My employer is the CNRS, my lab is the IRIT, but the above affiliation is obligatory for any scientific production I release.

This is material for presentation at the UniMath school 2022 in Cortona; an extended version for self-study and for exploring the UniMath library is available as lecture_tactics_long_version.v.

It grew out of the presentations at the UniMath schools 2017 and 2019 in Birmingham.

Works with current UniMath (as of July 15, 2022, but also the Coq platform of April '22).

Compiles with the command
coqc lecture_tactics.v

when Coq is set up according to the instructions for this school and the associated coqc executable has priority in the path. However, you do not need to compile this file. Moreover, your own developments will need the Coq options configured through the installation instructions, most notably -type-in-type.

Can be transformed into HTML documentation with the command
coqdoc -utf8 lecture_tactics.v

(If internal links in the generated lecture_tactics.html are desired, compilation with coqc is needed.)

In Coq, one can define concepts by directly giving well-typed terms (see Part 2), but one can also be helped in the construction by the interactive mode.
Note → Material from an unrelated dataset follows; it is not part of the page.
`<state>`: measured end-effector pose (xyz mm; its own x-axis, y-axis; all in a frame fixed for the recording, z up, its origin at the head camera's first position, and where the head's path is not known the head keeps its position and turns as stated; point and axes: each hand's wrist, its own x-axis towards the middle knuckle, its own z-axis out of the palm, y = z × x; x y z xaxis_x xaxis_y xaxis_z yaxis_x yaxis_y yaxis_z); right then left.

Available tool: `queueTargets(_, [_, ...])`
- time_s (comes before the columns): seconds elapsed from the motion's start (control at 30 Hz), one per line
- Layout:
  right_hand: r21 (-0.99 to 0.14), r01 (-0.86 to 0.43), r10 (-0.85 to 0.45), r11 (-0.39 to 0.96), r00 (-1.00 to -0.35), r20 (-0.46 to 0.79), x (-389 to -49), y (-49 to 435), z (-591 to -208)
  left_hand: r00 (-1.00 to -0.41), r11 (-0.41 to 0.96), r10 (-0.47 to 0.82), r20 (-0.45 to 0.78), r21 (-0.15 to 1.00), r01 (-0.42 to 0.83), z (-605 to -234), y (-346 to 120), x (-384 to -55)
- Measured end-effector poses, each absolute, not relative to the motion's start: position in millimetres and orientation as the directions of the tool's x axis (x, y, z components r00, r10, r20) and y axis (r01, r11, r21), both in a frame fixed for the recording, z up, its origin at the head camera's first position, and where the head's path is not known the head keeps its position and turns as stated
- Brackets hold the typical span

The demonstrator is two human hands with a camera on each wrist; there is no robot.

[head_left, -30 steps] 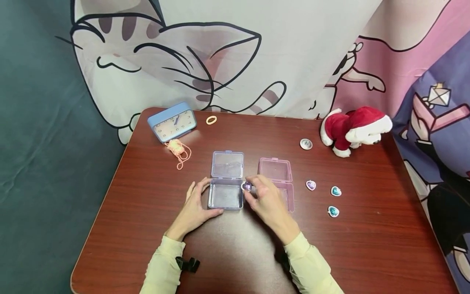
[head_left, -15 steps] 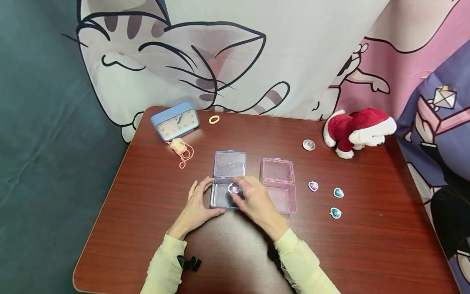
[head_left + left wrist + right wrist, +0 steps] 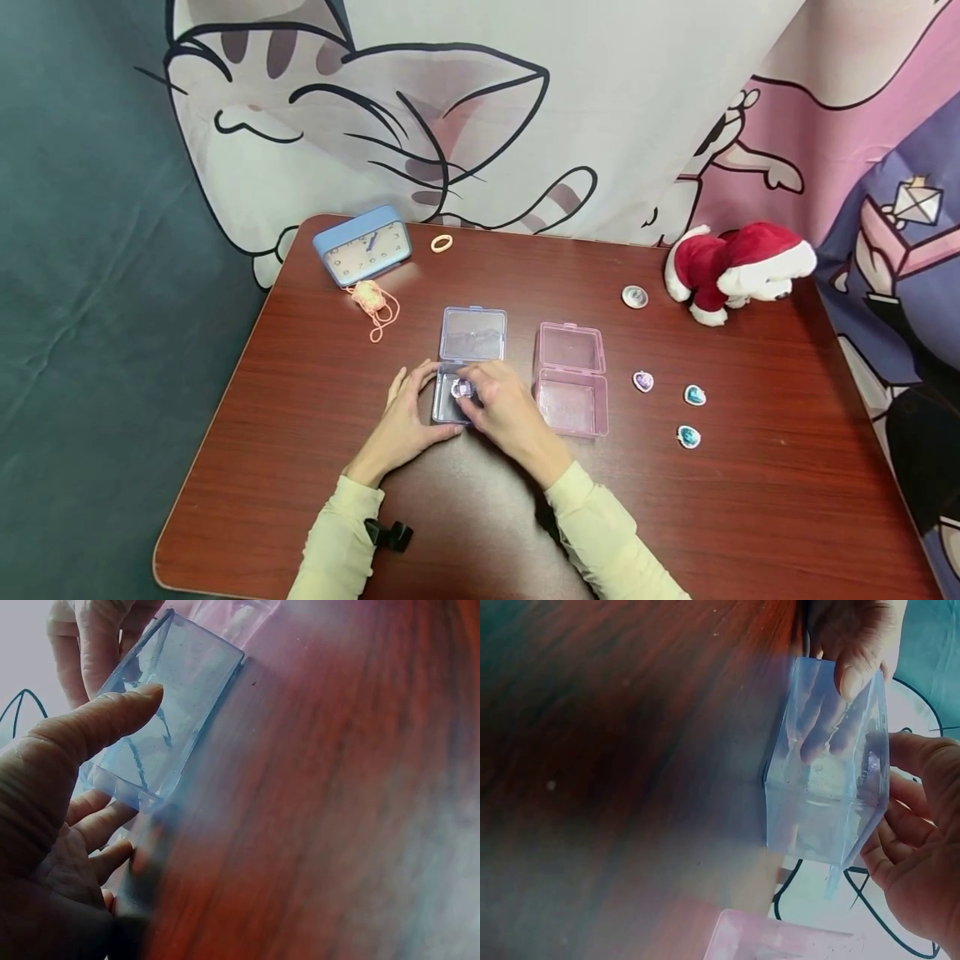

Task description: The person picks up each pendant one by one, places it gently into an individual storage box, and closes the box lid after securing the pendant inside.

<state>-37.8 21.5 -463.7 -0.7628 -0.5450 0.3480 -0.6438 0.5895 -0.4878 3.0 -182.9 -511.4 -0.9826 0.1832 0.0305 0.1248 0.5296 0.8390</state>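
two hands: left hand (image 3: 405, 417) grips blue box (image 3: 450, 400); right hand (image 3: 502, 408) pinches purple gem (image 3: 462, 387) inside it.

The blue box (image 3: 470, 367) is clear tinted plastic, smooth and a bit glossy, you can see fingers right through its wall in the right wrist view. The pink box (image 3: 572, 381) is the same see-through plastic. The table (image 3: 300, 400) looks like dark red wood-grain laminate, smooth with a soft sheen. The heart gems (image 3: 687, 416) are faceted and shiny in silvery metal-looking rims. The plush dog (image 3: 738, 267) is fuzzy cloth. The backdrop (image 3: 525, 108) is matt printed fabric, slightly creased. The sleeves (image 3: 337, 542) are soft matt knit
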Motion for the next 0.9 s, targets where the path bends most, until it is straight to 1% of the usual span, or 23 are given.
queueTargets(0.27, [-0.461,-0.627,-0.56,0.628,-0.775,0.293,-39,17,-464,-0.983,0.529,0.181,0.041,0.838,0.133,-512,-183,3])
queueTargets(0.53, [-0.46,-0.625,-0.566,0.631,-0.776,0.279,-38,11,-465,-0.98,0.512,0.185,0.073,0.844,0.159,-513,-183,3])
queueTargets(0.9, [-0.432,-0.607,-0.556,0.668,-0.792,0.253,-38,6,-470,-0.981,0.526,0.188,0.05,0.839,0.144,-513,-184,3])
Require Import UniMath.Foundations.Preamble.

define a concept interactively:

Locate bool.

a separate definition - Init.Datatypes.bool is in the Coq library, not available for UniMath

Definition myfirsttruthvalue: bool.

only the identifier and its type given, not the definiens

This opens the interactive mode.

The UniMath style guide asks us to start what follows with Proof. in a separate line. In vanilla Coq, this would be optional (it is anyway a "nop").

Proof.

Now we still have to give the term, but we are in interactive mode. If you want to see everything in the currently loaded part of the UniMath library that *involves* booleans, then do

Search bool.

If you only want to find library elements that *yield* booleans, then try

SearchPattern bool.

true does not take an argument, and it is already a term we can take as definiens.

exact true.

exact is a tactic which takes the term as argument and informs Coq in the proof mode to finish the current goal with that term.
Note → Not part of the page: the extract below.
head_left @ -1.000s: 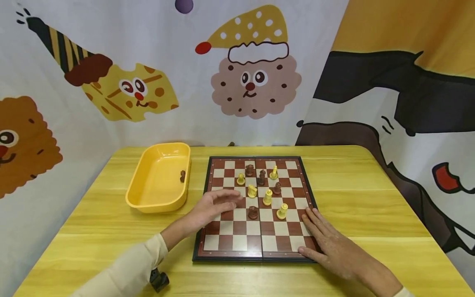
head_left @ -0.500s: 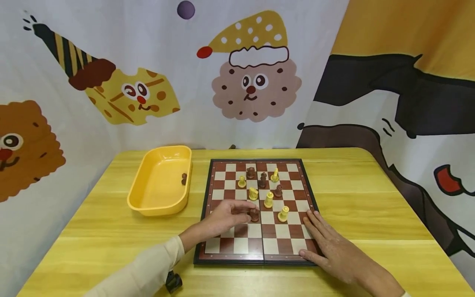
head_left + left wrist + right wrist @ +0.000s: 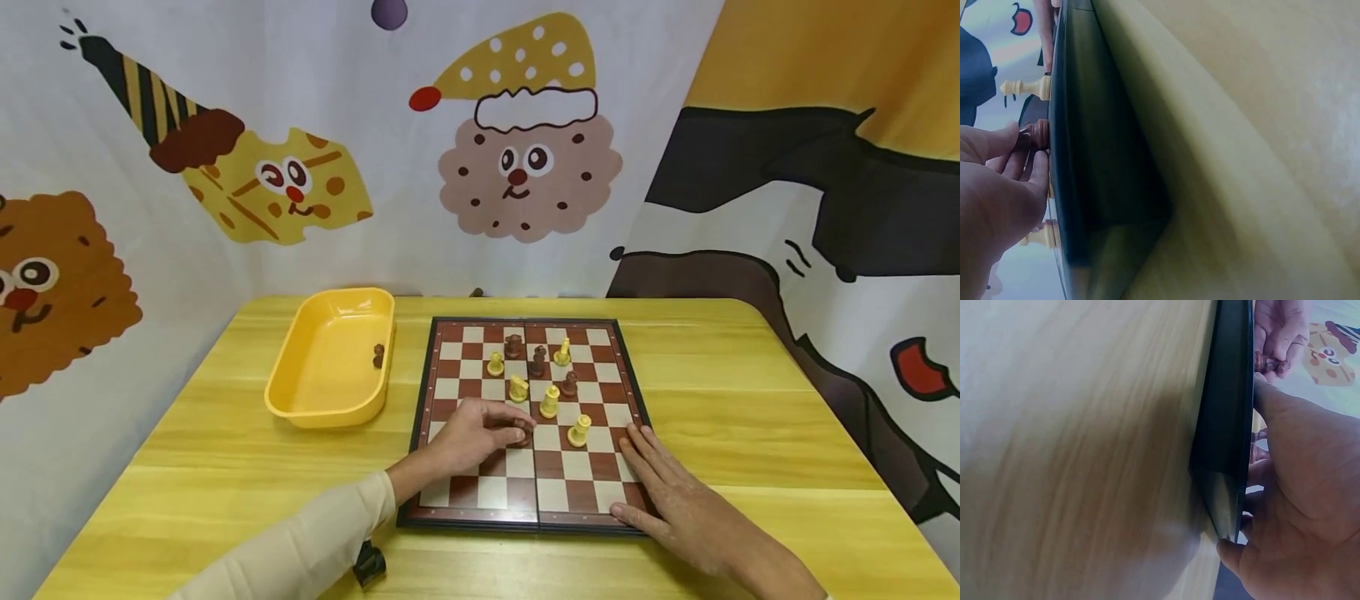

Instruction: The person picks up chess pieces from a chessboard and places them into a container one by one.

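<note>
On the left half of the chessboard (image 3: 480,496), my left hand (image 3: 474,435) pinches a short brown chess piece (image 3: 1040,134) between thumb and fingers. The piece stands upright with its base at the board, its upper part mostly covered by the fingers. Just to the right are a yellow rook (image 3: 579,430) and another tall yellow piece (image 3: 550,402); behind the hand stands a yellow knight (image 3: 518,388). My right hand (image 3: 686,500) rests with extended fingers along the board's right edge, its thumb near the front corner, holding no piece.
Farther back on the board are a yellow pawn (image 3: 496,364), a yellow bishop-like piece (image 3: 562,352) and several brown pieces (image 3: 537,362). A yellow tray (image 3: 279,392) with a small brown piece (image 3: 378,356) inside stands left of the board. A cartoon-printed cloth (image 3: 315,267) hangs behind the table.
My left hand has moved right and forward over the board, from beside the short brown piece to pinching it. The right hand has stayed on the board's edge. The head view shifted slightly.
</note>
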The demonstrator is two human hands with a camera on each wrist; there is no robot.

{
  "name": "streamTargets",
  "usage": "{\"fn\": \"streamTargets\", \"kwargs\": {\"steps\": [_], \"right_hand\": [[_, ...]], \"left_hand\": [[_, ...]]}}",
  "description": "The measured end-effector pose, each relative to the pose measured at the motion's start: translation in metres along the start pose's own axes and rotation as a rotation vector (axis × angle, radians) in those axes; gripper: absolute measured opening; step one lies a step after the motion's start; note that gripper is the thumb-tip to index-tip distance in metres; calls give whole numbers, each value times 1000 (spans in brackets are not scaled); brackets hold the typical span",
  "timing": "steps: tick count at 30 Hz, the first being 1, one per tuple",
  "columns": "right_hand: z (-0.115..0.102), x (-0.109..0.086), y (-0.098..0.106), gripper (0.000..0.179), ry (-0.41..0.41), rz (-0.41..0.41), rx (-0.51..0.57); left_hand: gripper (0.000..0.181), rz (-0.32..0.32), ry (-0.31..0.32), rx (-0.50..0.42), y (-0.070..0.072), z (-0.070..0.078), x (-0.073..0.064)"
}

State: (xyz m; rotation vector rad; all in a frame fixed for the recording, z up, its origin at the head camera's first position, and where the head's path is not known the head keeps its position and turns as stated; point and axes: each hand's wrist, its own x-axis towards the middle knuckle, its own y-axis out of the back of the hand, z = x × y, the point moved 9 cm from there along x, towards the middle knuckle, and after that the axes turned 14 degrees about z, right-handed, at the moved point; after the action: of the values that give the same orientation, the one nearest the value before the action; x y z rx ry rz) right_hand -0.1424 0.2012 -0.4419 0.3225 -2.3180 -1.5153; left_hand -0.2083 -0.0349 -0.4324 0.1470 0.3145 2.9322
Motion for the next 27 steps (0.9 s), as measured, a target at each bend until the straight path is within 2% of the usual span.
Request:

We see in the response buffer: "No more subgoals." Hence, there is nothing more to do, except for leaving the proof mode properly.

Defined.

Defined. instructs Coq to complete the whole interactive construction of a term, verify it and to associate it with the given identifer, here myfirsttruthvalue.

Search bool.

The new definition appears at the beginning of the list.

Print myfirsttruthvalue.

or just point to the identifier and hit the key combination mentioned in Part 2

a more compelling example

Definition mysecondtruthvalue: bool.
Proof.
Search bool.
apply negb.

applies the function negb to obtain the required boolean, thus the system has to ask for its argument

exact myfirsttruthvalue.
Defined.

Print mysecondtruthvalue.

mysecondtruthvalue = negb myfirsttruthvalue
: bool

the definition is "as is", evaluation can be done subsequently:

Eval compute in mysecondtruthvalue.

= false
: bool

Again, not much has been gained by the interactive mode.

Here, we see a copy of the definition from the Coq library:

Definition andb (b1 b2: bool) : bool := if b1 then b2 else false.
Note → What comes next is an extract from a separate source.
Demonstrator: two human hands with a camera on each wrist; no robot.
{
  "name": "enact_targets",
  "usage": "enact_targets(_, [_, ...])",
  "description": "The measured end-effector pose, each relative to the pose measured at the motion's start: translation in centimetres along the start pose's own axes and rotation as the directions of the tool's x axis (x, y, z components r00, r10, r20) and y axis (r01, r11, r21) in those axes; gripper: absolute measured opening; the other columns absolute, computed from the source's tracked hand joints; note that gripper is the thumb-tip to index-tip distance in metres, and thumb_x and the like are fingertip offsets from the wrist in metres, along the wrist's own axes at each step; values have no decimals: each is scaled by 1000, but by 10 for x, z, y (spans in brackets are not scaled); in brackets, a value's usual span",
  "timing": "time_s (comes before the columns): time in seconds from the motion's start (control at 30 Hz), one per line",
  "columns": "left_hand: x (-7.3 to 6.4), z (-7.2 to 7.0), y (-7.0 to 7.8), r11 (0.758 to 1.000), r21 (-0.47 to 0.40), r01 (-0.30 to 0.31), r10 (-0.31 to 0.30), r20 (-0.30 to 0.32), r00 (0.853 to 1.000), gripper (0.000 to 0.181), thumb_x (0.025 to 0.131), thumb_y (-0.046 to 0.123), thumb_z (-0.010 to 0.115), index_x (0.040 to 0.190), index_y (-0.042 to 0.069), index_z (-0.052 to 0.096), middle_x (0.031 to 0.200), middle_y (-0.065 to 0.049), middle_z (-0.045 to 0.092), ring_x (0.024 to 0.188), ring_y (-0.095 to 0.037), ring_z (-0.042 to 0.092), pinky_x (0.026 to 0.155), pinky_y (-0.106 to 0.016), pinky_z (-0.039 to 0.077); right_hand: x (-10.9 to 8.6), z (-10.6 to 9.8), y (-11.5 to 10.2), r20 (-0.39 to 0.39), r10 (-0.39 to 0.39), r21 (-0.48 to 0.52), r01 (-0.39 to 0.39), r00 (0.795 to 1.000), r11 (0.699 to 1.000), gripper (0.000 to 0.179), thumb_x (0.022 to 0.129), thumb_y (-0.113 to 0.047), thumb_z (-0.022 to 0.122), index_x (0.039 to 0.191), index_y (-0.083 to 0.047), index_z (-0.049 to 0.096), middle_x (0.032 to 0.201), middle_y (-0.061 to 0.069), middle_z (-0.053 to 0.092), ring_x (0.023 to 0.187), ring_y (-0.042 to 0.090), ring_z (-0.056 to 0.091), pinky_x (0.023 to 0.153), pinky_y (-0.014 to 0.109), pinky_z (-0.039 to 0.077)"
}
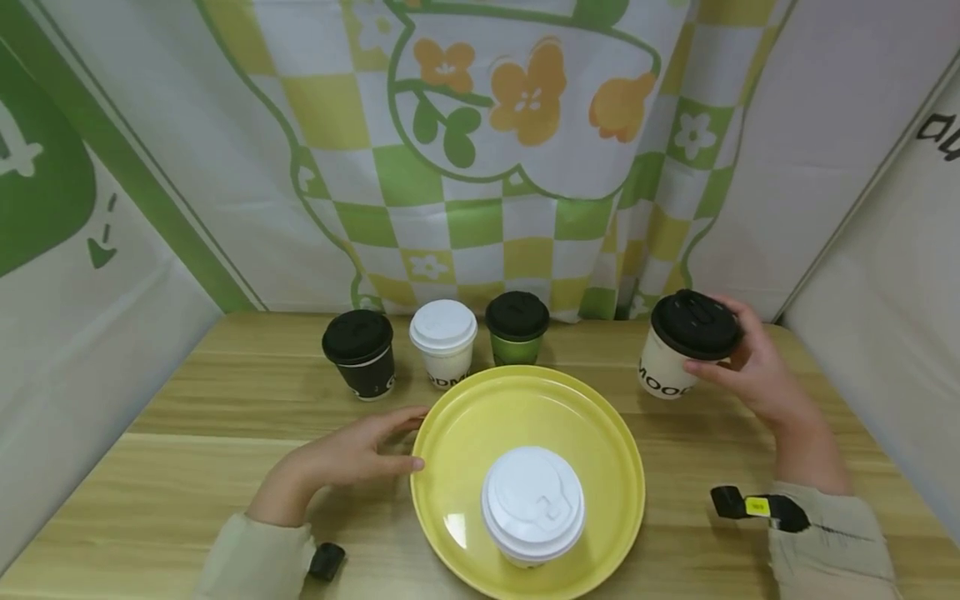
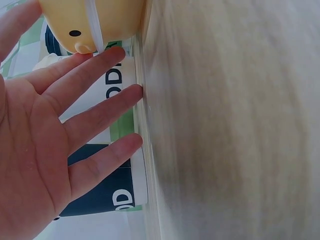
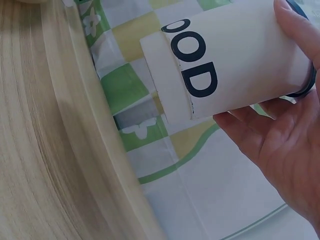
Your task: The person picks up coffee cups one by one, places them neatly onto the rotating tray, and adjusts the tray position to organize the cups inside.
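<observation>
My right hand (image 1: 765, 375) grips a white paper cup (image 1: 663, 367) with a black lid (image 1: 696, 323), thumb and fingers round its upper part. In the right wrist view, curtain shows between the cup's base and the tabletop. My left hand (image 1: 352, 450) reaches the left rim of a round yellow tray (image 1: 450, 433), its thumb and fingers spread and extended. The left wrist view shows a small face on the tray's yellow side (image 2: 110, 22). On the tray stands a cup with a white lid (image 1: 532, 500).
Along the back of the wooden table (image 1: 225, 400) stand a dark cup with a black lid (image 1: 363, 375), a white-lidded cup (image 1: 446, 362) and a green cup with a black lid (image 1: 516, 343). A checked curtain (image 1: 465, 221) hangs behind; pale fabric walls flank both sides.
</observation>
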State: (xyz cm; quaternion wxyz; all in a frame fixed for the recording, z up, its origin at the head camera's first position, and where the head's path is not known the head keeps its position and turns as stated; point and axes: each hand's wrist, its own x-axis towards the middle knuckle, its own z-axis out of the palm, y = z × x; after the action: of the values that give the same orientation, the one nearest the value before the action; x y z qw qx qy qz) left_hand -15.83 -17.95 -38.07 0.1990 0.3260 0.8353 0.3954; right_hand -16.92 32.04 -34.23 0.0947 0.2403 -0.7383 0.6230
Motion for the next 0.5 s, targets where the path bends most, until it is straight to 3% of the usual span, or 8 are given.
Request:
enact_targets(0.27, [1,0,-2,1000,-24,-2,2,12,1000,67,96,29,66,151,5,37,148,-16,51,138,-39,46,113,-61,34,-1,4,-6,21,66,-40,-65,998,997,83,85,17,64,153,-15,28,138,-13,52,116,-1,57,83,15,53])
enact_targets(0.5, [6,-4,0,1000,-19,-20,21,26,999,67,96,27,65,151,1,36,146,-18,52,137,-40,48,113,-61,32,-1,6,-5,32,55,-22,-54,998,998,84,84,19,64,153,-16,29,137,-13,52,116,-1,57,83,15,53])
only for illustration purposes - it would be better to define it according to UniMath style

Definition mythirdtruthvalue: bool.
Proof.
Search bool.
apply andb.

apply andb. applies the function andb to obtain the required boolean, thus the system has to ask for its TWO arguments, one by one.

This follows the proof pattern of "backward chaining" that tries to attack goals instead of building up evidence. In the course of action, more goals can be generated. The proof effort is over when no more goal remains.

UniMath coding style asks you to use proof structuring syntax, while vanilla Coq would allow you to write formally verified "spaghetti code".

We tell Coq that we start working on the first subgoal.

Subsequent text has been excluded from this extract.